Despite what you may think, it didn’t happen in that moment. I thanked him and we parted. It wasn’t until a couple weeks later, while I was out with some friends downtown, that I saw him again. He recognized me instantly and embraced me like an old friend. There was something about him that I trusted so instantly, even though I knew better. He seemed so innocent, almost as if anyone was going to get hurt, it would be him. I should have run.
There are things that you realize when you’re looking back on them; the most valuable lessons you learn are when you’re able to completely take yourself out of a situation and truly judge it. It’s so difficult though, so most the time we walk around with all these wounds that don’t ever fully heal, scolding ourselves for not being able to see things more clearly.
We connected on baseball, a Cardinals fan. I should have known better. He understood the game the way I understood it…that it’s about 90% mental; he got that it’s all about strategy. Besides baseball, we shared nothing in common. I thought having someone so opposite would help me open up to new possibility. I was so wrong. There was a glimpse of someone opening up to me and then he disappeared. I spent half my summer chasing after that person I thought he was, even though he didn’t exist.
And then it happened. Him with her; her with him. He was holding her hand, something he had refused to do with me. It was something that seemed so small, but it would have meant so much. He laced his fingers into hers; he whispered something in her ear and she responded by giggling. What had she done that I hadn’t?
He texted me around nine, wanting to get drinks downtown. I knew the drill; I knew that I couldn’t seem too eager. You see, I’ve become somewhat of an expert at the “game.” Some people don’t get it, but trust me, men are driven wild when they can’t have what they want. So, I didn’t text back. I had a book I was dying to finish; it was on the psychology of dating. Ever since I had my heart broken last year, I’ve been obsessed with finding out what I did wrong. Being beautiful and interesting seems to be important, but how do you keep them? I’ve discovered that being distant and aloof helps maintain the mystery, which makes them stick around. It seems like such a harsh reality, especially when all I really want is someone I can be myself around. Unfortunately, you have to protect your heart and play it safe. That’s my new strategy and it seems to be working.
He called an hour later, asking if he had gotten my text. I didn’t directly respond to the question, which I know he hates. I promised that I would go out for drinks the following night with him, lying to him by telling him that I had plans with someone already. Pandora doesn’t count, but I couldn’t tell him that.
“So tomorrow…dinner around seven, then we can go downtown?” He asked.
“No dinner, but definitely drinks. We’ll talk tomorrow.” I hung up before he could say anything.
The next night he texted around his usual time, asking if I was still up to hang out. I texted back immediately, because sometimes you have to do that, in order for them to know that you’re interested, even if it is just a little bit.
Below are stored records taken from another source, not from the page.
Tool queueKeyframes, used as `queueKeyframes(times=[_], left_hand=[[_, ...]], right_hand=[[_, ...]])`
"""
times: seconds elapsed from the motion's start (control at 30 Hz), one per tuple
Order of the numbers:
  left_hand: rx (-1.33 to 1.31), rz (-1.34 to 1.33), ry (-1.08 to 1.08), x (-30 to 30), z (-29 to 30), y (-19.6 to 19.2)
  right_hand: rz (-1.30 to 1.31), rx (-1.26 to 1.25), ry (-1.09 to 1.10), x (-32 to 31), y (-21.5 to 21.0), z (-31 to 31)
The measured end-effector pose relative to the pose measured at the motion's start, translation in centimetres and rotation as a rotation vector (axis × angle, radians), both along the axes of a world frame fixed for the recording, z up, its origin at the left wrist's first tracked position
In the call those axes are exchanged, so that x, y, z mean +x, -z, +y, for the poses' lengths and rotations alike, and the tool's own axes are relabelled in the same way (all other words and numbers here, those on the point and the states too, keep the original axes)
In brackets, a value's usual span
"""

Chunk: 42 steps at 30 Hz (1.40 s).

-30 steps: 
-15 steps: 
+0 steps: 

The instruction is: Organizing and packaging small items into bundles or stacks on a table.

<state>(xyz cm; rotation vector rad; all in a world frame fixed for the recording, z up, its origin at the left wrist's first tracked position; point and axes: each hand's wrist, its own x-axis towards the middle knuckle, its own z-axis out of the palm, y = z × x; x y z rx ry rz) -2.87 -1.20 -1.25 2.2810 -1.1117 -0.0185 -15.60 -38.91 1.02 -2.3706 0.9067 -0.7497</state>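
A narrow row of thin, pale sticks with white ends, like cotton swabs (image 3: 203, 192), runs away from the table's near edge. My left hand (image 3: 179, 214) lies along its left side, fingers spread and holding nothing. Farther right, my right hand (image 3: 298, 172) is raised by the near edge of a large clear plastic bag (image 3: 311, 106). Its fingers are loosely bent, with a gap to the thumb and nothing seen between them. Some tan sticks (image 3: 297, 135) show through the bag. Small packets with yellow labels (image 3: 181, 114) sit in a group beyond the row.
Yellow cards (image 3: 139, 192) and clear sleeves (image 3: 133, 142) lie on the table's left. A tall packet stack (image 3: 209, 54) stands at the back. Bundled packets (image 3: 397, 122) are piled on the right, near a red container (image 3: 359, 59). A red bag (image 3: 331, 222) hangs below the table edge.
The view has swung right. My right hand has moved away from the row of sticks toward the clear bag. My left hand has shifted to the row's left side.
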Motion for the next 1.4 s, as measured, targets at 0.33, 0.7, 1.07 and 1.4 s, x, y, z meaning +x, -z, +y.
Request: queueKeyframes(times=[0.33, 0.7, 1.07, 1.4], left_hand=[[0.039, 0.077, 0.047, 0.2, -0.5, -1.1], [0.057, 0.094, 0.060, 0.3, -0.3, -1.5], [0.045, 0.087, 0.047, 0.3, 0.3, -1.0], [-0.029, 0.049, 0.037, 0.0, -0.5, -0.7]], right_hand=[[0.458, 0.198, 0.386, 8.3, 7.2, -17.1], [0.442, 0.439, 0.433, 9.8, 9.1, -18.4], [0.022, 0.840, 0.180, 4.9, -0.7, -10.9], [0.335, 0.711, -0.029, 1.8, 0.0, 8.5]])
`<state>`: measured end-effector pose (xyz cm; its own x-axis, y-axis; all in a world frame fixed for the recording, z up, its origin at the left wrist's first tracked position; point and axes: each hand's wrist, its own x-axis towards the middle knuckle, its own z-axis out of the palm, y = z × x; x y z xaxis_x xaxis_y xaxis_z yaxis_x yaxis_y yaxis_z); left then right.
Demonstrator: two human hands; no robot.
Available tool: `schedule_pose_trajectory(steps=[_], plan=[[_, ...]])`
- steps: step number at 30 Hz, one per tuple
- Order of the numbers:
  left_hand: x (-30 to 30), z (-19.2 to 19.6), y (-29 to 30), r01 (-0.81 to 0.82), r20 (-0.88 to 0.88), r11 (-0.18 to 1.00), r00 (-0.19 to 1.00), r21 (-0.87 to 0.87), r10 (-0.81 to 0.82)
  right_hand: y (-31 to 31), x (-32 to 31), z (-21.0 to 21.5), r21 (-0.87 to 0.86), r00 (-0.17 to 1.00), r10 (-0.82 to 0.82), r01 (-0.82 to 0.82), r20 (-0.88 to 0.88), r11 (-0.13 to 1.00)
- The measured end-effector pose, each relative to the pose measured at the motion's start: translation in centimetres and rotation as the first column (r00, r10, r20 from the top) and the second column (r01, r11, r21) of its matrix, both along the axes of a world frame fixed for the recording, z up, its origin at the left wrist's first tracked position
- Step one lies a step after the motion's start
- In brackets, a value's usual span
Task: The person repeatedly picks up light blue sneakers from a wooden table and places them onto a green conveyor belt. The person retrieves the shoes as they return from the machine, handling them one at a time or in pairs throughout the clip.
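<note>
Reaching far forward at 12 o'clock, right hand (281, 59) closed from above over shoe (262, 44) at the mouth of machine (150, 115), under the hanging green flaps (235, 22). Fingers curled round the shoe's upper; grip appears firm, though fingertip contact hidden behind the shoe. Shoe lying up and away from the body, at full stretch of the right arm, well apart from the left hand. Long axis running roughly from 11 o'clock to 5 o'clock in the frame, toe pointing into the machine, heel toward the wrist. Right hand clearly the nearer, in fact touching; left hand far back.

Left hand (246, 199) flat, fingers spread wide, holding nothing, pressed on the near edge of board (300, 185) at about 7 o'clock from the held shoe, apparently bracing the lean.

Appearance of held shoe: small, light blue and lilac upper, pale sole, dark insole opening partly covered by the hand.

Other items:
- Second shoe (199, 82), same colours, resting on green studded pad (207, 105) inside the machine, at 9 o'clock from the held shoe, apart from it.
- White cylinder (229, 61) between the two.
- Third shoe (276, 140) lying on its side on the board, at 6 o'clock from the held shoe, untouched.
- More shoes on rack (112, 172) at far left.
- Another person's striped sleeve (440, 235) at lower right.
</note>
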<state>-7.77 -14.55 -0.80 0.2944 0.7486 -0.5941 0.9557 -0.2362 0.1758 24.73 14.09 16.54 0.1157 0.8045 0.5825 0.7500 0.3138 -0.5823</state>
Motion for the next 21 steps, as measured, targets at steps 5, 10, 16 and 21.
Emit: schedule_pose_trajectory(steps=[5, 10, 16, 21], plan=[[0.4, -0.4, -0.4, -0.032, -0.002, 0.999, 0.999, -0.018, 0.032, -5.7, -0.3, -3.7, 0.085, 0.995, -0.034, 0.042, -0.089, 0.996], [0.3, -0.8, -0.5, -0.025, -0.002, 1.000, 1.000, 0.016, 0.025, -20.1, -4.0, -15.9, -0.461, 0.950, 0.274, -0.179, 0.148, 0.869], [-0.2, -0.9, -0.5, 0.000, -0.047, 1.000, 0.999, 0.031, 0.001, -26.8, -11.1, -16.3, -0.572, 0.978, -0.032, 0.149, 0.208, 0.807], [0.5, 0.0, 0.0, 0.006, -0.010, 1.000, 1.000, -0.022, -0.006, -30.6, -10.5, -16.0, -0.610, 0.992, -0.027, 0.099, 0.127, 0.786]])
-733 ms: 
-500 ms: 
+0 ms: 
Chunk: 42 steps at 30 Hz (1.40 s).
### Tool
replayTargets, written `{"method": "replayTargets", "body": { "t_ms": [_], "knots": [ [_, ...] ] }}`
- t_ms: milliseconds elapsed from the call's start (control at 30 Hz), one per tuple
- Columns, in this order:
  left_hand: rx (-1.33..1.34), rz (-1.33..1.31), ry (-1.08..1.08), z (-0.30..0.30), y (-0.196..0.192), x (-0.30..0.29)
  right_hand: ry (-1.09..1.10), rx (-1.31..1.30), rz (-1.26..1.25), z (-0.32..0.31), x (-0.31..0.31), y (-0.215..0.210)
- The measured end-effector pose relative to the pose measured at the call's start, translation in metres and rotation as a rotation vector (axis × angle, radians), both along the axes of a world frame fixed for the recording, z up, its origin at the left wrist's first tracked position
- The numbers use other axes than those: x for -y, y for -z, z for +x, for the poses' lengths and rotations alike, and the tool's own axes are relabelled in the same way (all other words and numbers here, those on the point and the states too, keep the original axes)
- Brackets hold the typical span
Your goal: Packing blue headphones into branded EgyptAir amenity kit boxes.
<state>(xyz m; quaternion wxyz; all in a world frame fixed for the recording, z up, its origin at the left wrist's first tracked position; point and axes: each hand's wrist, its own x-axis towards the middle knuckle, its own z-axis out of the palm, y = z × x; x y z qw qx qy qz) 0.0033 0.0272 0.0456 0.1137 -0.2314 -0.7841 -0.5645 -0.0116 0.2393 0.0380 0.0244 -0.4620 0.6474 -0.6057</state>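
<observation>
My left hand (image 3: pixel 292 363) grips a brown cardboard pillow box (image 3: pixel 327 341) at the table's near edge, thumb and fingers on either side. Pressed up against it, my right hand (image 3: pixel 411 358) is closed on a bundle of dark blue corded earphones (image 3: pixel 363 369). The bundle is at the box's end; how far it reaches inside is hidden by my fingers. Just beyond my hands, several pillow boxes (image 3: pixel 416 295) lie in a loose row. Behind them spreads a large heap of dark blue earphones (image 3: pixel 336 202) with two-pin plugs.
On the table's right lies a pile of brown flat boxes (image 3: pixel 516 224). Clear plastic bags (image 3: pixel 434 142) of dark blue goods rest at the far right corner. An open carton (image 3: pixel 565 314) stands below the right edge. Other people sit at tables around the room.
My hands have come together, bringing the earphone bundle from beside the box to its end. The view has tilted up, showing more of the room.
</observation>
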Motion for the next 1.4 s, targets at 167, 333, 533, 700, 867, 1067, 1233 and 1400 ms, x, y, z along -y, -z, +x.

We met at Charlie B’s…mainly because that boy loves all the pictures on the wall. He always says something about “the stories they would tell if they were here” and trails off when he realizes that I’m not actively paying attention. Let me be clear; I’m not a bitch, but I’m acting like a bitch. You know what though, it’s working. I’ve been stringing Andrew along for months and he loves it. He’s like a puppy, constantly seeking attention; the more I don’t give him that gratification, the more he wants to be around me the try to get it. Boys are so strange.
At the bar, he bought me my usual rum and soda. We stood by the pool table, half-heartedly waiting for it to open up. Andrew had two obsessions: pool and baseball, but I didn’t know much about either. As we drank more, he started touching me more and eventually took my hand in his, intertwining our fingers; he let go every so often to run his fingers along the inside of my palm, like he was trying to figure me out or something. His green eyes almost pleaded with mine; he looked so innocent, but I knew his story. I knew what he was capable of.
He whispered in my ear. “Be my girlfriend,” he said.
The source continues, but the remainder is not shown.